PROBLEM STATEMENT: A word-for-word copy of the listing is needed. Retype it in full.
++++++++++++++++++++
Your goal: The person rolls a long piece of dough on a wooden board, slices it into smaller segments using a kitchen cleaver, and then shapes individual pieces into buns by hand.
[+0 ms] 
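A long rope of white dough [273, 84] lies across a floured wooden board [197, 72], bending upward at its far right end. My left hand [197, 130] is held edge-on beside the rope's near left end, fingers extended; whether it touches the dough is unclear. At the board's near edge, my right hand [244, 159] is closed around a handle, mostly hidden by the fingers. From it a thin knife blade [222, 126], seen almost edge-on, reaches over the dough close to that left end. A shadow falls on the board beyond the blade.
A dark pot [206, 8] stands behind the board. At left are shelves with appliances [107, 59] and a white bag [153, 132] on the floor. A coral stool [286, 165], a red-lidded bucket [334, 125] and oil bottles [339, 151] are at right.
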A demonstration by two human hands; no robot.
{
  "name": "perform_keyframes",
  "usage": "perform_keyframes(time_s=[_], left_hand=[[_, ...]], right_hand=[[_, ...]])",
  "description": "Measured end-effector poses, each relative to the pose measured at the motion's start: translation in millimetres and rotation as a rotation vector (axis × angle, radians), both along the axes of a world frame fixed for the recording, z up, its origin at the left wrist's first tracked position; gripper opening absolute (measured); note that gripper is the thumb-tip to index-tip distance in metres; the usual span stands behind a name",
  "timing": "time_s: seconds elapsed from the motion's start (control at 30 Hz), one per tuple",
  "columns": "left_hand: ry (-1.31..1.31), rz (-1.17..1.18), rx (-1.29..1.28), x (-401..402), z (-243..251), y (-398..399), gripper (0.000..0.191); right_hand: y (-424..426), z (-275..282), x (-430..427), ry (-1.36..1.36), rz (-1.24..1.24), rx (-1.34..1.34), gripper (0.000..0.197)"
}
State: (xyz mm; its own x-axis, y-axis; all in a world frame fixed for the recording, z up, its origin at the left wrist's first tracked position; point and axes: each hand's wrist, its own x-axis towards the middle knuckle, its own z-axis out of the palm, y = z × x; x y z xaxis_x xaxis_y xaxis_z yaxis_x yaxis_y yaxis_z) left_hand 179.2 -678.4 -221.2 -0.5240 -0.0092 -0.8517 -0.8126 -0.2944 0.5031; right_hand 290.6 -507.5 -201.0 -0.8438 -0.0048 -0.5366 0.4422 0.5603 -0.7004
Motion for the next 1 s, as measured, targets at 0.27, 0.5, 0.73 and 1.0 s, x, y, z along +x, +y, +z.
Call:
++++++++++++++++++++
EXERCISE RESPONSE:
Your goal: The person rolls a long piece of dough on a wooden board, slices it into smaller segments using a kitchen cleaver, and then shapes individual pieces into buns by hand.
[+0 ms] 
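A long rope of white dough [273, 84] lies across a floured wooden board [197, 72], bending upward at its far right end. My left hand [197, 130] is held edge-on beside the rope's near left end, fingers extended; whether it touches the dough is unclear. At the board's near edge, my right hand [244, 159] is closed around a handle, mostly hidden by the fingers. From it a thin knife blade [222, 126], seen almost edge-on, reaches over the dough close to that left end. A shadow falls on the board beyond the blade.
A dark pot [206, 8] stands behind the board. At left are shelves with appliances [107, 59] and a white bag [153, 132] on the floor. A coral stool [286, 165], a red-lidded bucket [334, 125] and oil bottles [339, 151] are at right.
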A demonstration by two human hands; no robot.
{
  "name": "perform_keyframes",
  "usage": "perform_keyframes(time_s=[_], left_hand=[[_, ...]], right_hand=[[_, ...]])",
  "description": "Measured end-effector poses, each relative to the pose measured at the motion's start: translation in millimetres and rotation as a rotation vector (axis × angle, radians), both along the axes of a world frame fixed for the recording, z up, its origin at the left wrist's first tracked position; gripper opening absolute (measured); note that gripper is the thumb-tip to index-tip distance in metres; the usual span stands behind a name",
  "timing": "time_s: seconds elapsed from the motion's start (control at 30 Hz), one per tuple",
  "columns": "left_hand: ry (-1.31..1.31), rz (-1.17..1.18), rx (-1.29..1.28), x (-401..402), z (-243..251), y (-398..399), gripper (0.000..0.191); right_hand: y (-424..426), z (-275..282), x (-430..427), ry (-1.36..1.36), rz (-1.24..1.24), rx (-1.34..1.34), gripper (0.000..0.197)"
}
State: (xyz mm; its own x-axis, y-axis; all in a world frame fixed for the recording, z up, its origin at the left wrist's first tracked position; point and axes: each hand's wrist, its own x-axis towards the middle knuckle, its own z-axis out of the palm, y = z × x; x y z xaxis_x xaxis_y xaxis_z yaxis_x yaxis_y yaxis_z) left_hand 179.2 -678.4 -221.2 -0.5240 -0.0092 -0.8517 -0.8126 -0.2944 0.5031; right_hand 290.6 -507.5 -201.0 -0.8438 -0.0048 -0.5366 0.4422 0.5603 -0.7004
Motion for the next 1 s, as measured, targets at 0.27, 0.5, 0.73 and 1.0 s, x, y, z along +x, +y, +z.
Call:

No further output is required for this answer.